Problem description:
Repeat what the lines below say, word for word, and skip every image.
####
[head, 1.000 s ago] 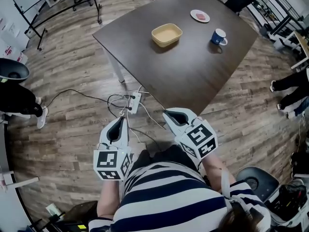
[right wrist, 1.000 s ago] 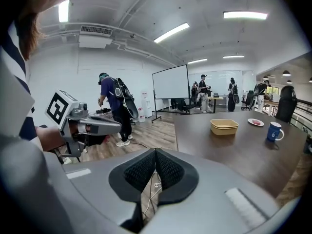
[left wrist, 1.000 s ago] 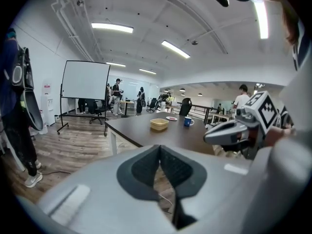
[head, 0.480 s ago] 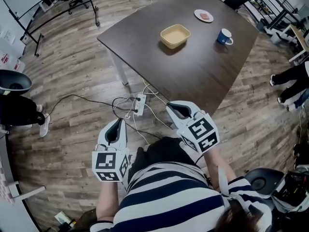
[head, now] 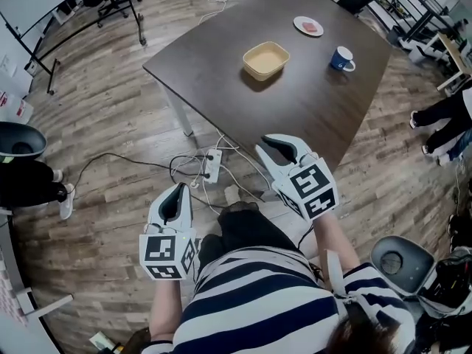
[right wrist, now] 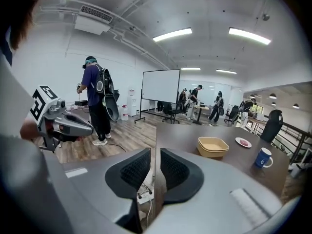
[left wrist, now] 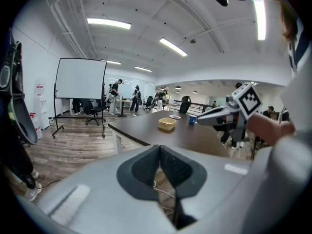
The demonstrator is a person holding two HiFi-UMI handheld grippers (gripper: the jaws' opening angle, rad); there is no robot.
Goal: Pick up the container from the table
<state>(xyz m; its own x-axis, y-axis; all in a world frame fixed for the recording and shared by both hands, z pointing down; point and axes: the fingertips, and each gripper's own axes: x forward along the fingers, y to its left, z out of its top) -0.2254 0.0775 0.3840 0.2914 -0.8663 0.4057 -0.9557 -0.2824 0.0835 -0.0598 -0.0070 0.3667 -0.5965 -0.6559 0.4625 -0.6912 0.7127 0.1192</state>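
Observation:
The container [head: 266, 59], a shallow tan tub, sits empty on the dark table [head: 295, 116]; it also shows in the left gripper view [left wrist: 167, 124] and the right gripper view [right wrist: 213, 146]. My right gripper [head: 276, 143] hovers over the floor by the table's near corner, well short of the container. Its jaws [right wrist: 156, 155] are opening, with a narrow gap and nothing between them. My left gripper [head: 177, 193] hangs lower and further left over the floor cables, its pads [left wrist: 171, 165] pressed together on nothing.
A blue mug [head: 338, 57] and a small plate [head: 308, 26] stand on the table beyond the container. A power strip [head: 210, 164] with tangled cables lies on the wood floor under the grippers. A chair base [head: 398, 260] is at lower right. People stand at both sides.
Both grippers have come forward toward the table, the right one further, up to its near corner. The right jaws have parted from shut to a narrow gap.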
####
Task result:
[head, 1.000 s ago] 
[right wrist, 1.000 s ago] 
[left wrist, 1.000 s ago] 
[head, 0.480 s ago] 
[head, now] 
[right wrist, now] 
[left wrist, now] 
The demonstrator is a person holding two HiFi-UMI handheld grippers (gripper: the jaws' opening angle, rad); there is no robot.
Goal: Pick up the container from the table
<state>(xyz m; its own x-axis, y-axis; all in a world frame fixed for the recording and shared by both hands, z pointing down; point and axes: the fingertips, and each gripper's own axes: x forward along the fingers, y to its left, z out of its top) -0.2254 0.0775 0.3840 0.2914 -0.8663 0.4057 -0.9557 -0.2824 0.0835 -0.0598 -0.0070 0.3667 -0.5965 -0.6559 0.4625 -0.6912 0.7127 0.1192</state>
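Observation:
The container [head: 266, 59], a shallow tan tub, sits empty on the dark table [head: 295, 116]; it also shows in the left gripper view [left wrist: 167, 124] and the right gripper view [right wrist: 213, 146]. My right gripper [head: 276, 143] hovers over the floor by the table's near corner, well short of the container. Its jaws [right wrist: 156, 155] are opening, with a narrow gap and nothing between them. My left gripper [head: 177, 193] hangs lower and further left over the floor cables, its pads [left wrist: 171, 165] pressed together on nothing.
A blue mug [head: 338, 57] and a small plate [head: 308, 26] stand on the table beyond the container. A power strip [head: 210, 164] with tangled cables lies on the wood floor under the grippers. A chair base [head: 398, 260] is at lower right. People stand at both sides.
Both grippers have come forward toward the table, the right one further, up to its near corner. The right jaws have parted from shut to a narrow gap.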

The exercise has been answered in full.